As fábricas são unidades produtivas; a chaga social do
analfabetismo nacional desapareceu ao dar lugar à iletracia; os maus alunos já não “chumbam”, ficando apenas retidos; as “discriminatórias” 1.ª e 2ª
classes nos comboios sobreviventes denominam-se agora respectivamente, em
muitos casos, Conforto e Turística e por aí fora, pouca-terra,
pouca-terra e também pouco senso, pouco senso...
O novo-riquismo
que parece ter dado a volta ao nosso léxico habitual assume diversas
combinatórias onde a única regra perceptível é de fugir a sete pés de toda a
lógica assente na tradição linguística.

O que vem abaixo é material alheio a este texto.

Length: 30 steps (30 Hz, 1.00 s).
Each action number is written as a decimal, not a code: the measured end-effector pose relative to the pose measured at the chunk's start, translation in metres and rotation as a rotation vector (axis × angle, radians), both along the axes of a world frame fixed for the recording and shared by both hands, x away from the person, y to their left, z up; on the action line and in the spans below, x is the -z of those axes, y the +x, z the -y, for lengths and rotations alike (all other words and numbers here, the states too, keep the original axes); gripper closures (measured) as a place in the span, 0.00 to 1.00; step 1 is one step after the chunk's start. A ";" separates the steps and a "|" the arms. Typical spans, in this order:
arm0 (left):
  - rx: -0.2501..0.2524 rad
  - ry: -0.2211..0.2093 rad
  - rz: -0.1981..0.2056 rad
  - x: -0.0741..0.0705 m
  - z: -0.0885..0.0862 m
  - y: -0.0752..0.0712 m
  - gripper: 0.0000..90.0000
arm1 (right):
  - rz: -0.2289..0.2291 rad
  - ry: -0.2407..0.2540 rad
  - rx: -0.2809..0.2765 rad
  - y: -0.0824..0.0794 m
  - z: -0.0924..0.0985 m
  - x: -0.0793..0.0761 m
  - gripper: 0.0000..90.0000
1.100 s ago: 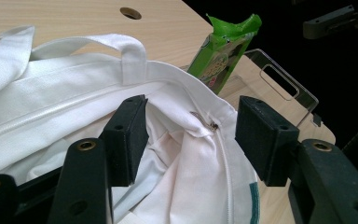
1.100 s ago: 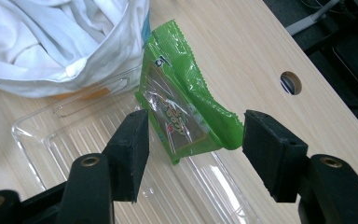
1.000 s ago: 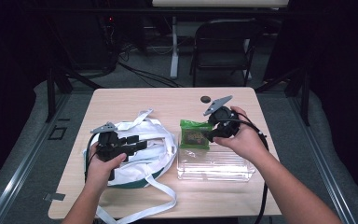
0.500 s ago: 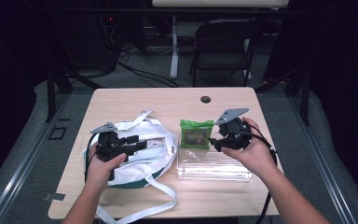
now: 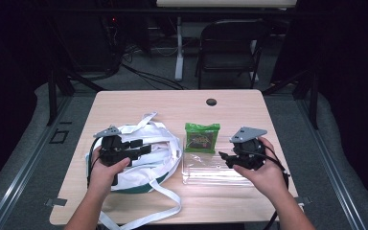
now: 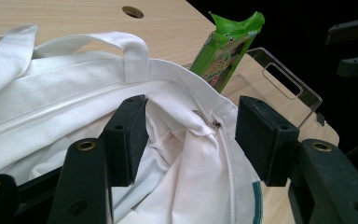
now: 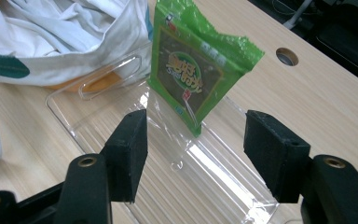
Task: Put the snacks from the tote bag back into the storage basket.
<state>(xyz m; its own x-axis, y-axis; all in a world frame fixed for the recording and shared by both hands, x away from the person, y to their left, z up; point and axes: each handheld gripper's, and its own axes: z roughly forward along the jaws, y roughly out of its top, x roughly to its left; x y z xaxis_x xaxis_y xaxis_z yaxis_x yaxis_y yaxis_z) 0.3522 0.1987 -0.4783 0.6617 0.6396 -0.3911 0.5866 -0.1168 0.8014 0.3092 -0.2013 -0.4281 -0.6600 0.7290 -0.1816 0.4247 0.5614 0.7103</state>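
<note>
Left gripper (image 6: 191, 140) released, jaws straddling the white bag (image 6: 74, 107) rim. Right gripper (image 7: 193, 144) released above the clear tray (image 7: 177, 177); green packet (image 7: 193, 70) leans at its far edge.

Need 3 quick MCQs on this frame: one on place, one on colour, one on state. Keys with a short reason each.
1. Where does the green snack packet stand?
A. inside the white tote bag
B. at the far end of the clear plastic tray
C. on the chair

2. What colour are the tote bag's straps?
A. white
B. red
C. black

3. How are the right gripper's jaws?
A. shut on the packet
B. shut on the tray's handle
C. open, holding nothing

Key:
1 B: the high view shows the packet at the far end of the clear plastic tray, beside the bag.
2 A: the straps on the table are white like the bag.
3 C: in the right gripper view the jaws stand apart, with the packet beyond them, untouched.
</note>
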 end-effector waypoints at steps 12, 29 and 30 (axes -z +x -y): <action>-0.004 0.008 -0.005 0.002 0.001 0.000 0.48 | 0.017 0.034 0.023 -0.013 0.006 0.028 0.44; 0.001 0.024 -0.010 0.005 0.004 0.000 0.48 | 0.046 0.099 0.054 -0.019 0.008 0.061 0.46; 0.002 0.024 -0.008 0.005 0.005 0.000 0.48 | 0.046 0.098 0.053 -0.019 0.008 0.062 0.46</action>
<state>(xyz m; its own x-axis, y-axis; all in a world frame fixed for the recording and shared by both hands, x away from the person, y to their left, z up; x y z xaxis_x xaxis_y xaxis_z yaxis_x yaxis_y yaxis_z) 0.3526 0.1940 -0.4838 0.6598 0.6477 -0.3810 0.5930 -0.1373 0.7934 0.2900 -0.2095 -0.4902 -0.6127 0.7783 -0.1372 0.4172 0.4659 0.7803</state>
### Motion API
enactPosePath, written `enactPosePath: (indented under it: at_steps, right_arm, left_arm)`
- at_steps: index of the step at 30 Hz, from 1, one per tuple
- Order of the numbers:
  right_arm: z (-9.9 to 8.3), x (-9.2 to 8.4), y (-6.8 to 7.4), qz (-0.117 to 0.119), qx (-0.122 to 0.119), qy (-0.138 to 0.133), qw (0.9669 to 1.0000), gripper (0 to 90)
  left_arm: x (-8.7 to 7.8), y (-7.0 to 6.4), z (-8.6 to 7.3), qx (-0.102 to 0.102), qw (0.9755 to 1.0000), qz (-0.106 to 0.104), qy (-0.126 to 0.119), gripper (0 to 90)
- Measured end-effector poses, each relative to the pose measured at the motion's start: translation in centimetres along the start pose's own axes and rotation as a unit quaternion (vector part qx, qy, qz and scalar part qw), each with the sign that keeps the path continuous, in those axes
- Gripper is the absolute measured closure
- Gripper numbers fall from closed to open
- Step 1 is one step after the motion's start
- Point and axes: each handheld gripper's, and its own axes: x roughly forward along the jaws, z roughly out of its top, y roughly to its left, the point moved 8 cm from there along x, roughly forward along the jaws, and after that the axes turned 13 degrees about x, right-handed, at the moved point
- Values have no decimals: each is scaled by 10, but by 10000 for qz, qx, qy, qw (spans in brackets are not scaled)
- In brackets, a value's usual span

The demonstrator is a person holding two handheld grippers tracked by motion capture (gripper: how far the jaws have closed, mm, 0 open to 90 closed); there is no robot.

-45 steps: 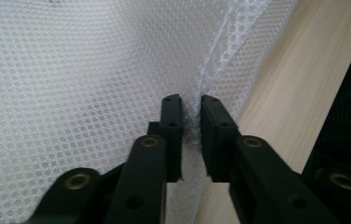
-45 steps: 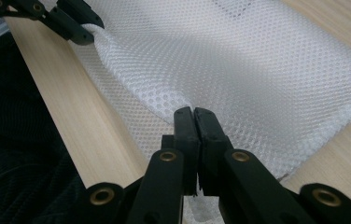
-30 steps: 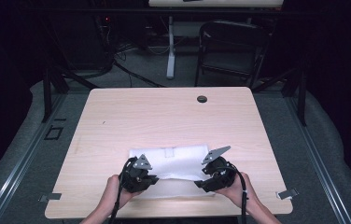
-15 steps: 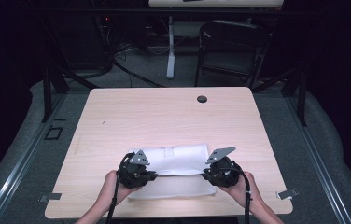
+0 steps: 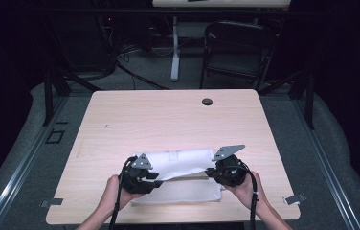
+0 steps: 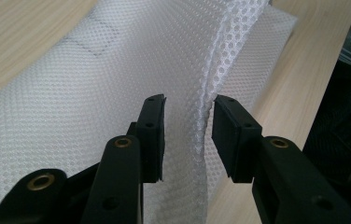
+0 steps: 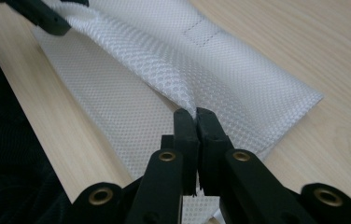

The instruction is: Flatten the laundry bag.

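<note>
Both grippers now sit lower and nearer the table's [image 5: 120, 124] front edge, with the mesh's [image 5: 183, 158] near edge lifted into a fold. Left gripper [image 6: 187, 121]: jaws have just been opening, now a narrow gap, doubled mesh edge between them but not pinched. Right gripper [image 7: 195, 116]: clamped tight on the mesh corner. Mesh lies front-centre on the table. Judging by the drape: light, limp, no stiffness; grab hemmed edges or corners, not mid-panel.
</note>
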Motion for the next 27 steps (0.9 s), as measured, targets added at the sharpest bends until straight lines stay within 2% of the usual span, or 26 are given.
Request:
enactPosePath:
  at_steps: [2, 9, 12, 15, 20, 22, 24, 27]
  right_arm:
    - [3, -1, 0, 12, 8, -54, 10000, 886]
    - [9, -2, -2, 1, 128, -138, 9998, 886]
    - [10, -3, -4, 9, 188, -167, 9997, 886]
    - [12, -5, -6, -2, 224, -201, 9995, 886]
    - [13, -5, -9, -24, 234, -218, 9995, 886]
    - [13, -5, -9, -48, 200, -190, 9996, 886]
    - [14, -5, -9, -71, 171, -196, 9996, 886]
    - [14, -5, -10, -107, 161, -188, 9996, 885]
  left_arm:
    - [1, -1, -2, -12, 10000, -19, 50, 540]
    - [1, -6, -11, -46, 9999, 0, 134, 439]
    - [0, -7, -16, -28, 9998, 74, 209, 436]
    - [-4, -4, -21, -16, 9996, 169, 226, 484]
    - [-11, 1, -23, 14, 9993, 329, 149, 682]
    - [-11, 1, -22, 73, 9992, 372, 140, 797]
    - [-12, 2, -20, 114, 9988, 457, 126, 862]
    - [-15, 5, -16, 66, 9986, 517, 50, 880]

O próprio corporativismo parece
ressuscitado quando se empregam, com ar pretensamente sério, expressões
classificativas como “gramatiquês”, “eduquês”, “economês”, “futebolês” e
outras, muito mais num sentido globalizador do que crítico ou sistémico.
Este linguajar,
que tem vinda a tomar o lugar da linguagem, constitui uma ameaça a que poucos parecem dedicar alguma atenção.
Trata-se de um
autêntico círculo vicioso para o qual George Orwell (o autor de Mil Novecentos e Oitenta e Quatro, O Triunfo dos Porcos e outras obras
notáveis) atempadamente nos avisou, quando disse: “Se as ideias corrompem a língua, a língua também corrompe as ideias.”
O enriquecimento
-e nunca a destruição ou o abastardamento- do vocabulário não serve apenas para
falar “bonito”; serve sobretudo para pensar “direito”.